The King’s Deception

By Steve Berry

The Short Take:

Berry is my favorite in the thriller genre, and this outing is still stronger than most books of that category but it felt a touch forced to me. The “McGuffin” driving the plot just seemed exceptionally weak. That said, it was diverting, entertaining, and fast-paced, and that’s pretty much why one reads thrillers.


I’ve read all Berry’s books. I’ve also read more than my share of books about the Tudors (Henry VII through Elizabeth I). Since this plot was wrapped around a mystery from Tudor times, it would seem to be the perfect marriage for me. However, maybe too much knowledge ruins the fun of Berry’s thrillers, which draw from the past to create modern conflicts. Or it could be that with his eighth Cotton Malone book, Berry is just losing a little steam with this character. It certainly wasn’t as good as his last novel, which abandoned Malone and his cohorts for another, more vulnerable, hero.

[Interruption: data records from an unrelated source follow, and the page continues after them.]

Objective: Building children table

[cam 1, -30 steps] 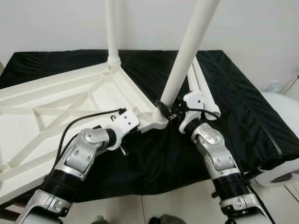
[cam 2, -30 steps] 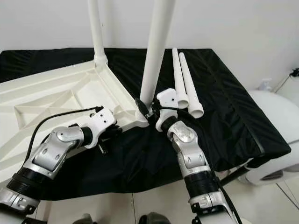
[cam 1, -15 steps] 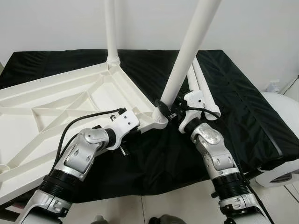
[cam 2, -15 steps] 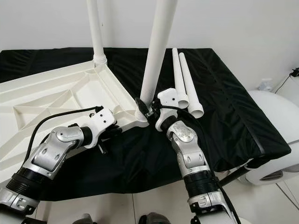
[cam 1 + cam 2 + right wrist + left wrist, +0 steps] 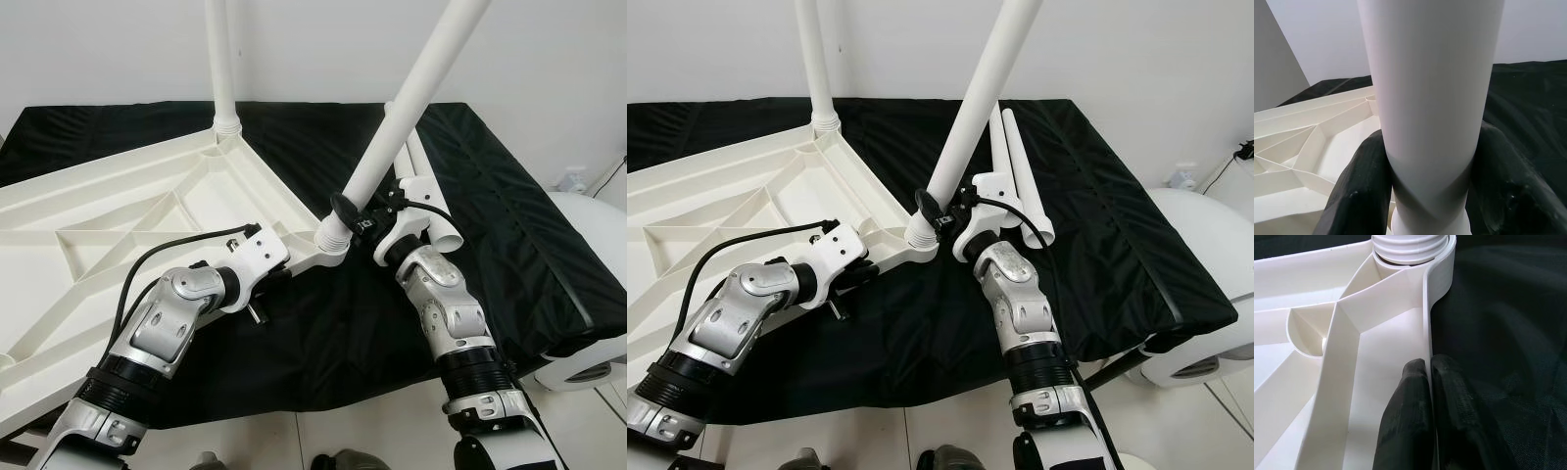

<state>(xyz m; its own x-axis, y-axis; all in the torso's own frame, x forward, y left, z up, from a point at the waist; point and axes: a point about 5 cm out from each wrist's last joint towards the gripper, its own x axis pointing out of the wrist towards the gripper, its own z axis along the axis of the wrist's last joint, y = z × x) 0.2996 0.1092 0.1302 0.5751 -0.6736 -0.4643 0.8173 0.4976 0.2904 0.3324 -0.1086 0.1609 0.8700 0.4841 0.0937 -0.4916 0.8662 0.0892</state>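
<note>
A white tabletop (image 5: 118, 196) lies upside down on a black-covered surface. One white leg (image 5: 220, 59) stands upright in its far corner. My left gripper (image 5: 1427, 364) is shut on the tabletop's rim, a little back from the near corner socket (image 5: 1410, 247). My right gripper (image 5: 345, 213) is shut on a second leg (image 5: 411, 108), close above its ribbed threaded end (image 5: 331, 233). That end sits at the near corner socket, and the leg leans up and to the right. In the right wrist view the black fingers (image 5: 1359, 186) clasp the leg (image 5: 1430, 73) on both sides.
Two loose white legs (image 5: 1024, 176) lie side by side on the black cloth (image 5: 519, 215) behind my right wrist. A white rounded object (image 5: 598, 245) stands off the surface's right edge. A white wall is behind, and tiled floor lies below the front edge.
The held leg has tipped further to the right and my right gripper has risen with it. The tabletop and its upright leg have shifted slightly left. My left gripper keeps its hold.
</note>
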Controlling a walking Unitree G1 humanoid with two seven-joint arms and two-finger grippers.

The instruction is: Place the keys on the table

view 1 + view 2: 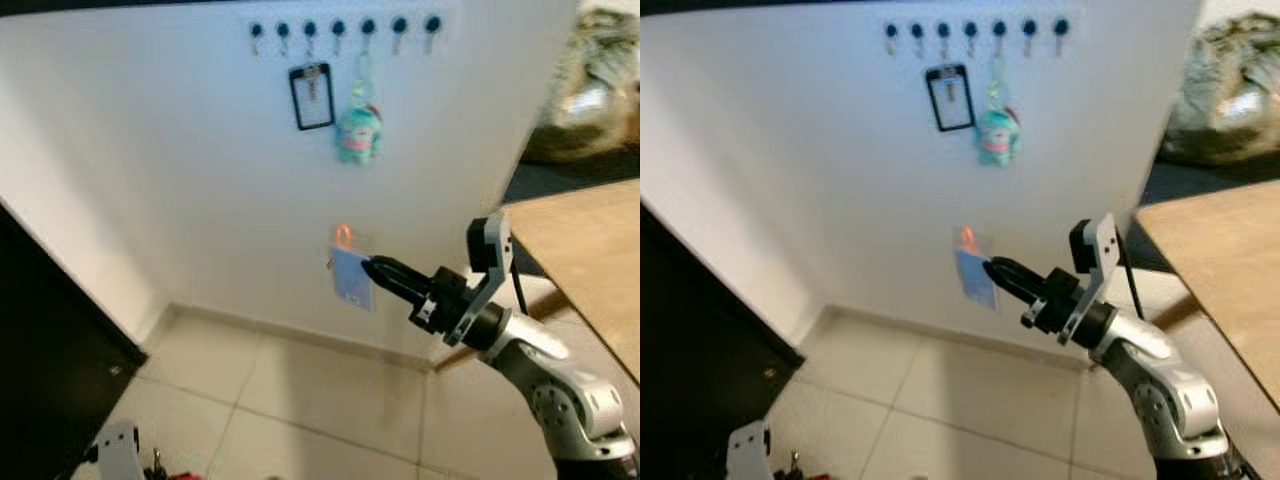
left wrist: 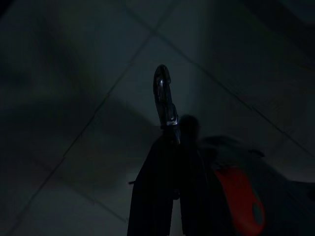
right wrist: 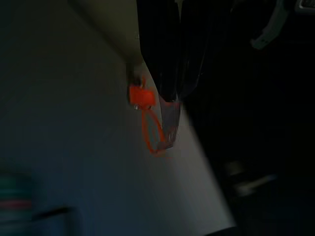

There were the usual twists, reveals, and double-dealings; maybe even a few too many. There was also a complex family issue that didn’t really add anything except internal angst for several of the characters.

If this was the first Berry thriller I had ever read, I’m not sure if I would read more. However, I know I’ll still read the next one.

A Little Plot:

Cotton Malone and his son are headed to Copenhagen, with a stop in London. Doing a favor for his former boss, Malone agrees to escort a teenage fugitive back to England. However, the team that picks them all up at the airport turns out to be anything but official (or are they?).

From there a complex plot weaves around a secret from the Tudor era, the planned release of a terrorist convicted of bombing Pan Am flight 103, a disgraced agent, a brazen CIA plot, and international power plays.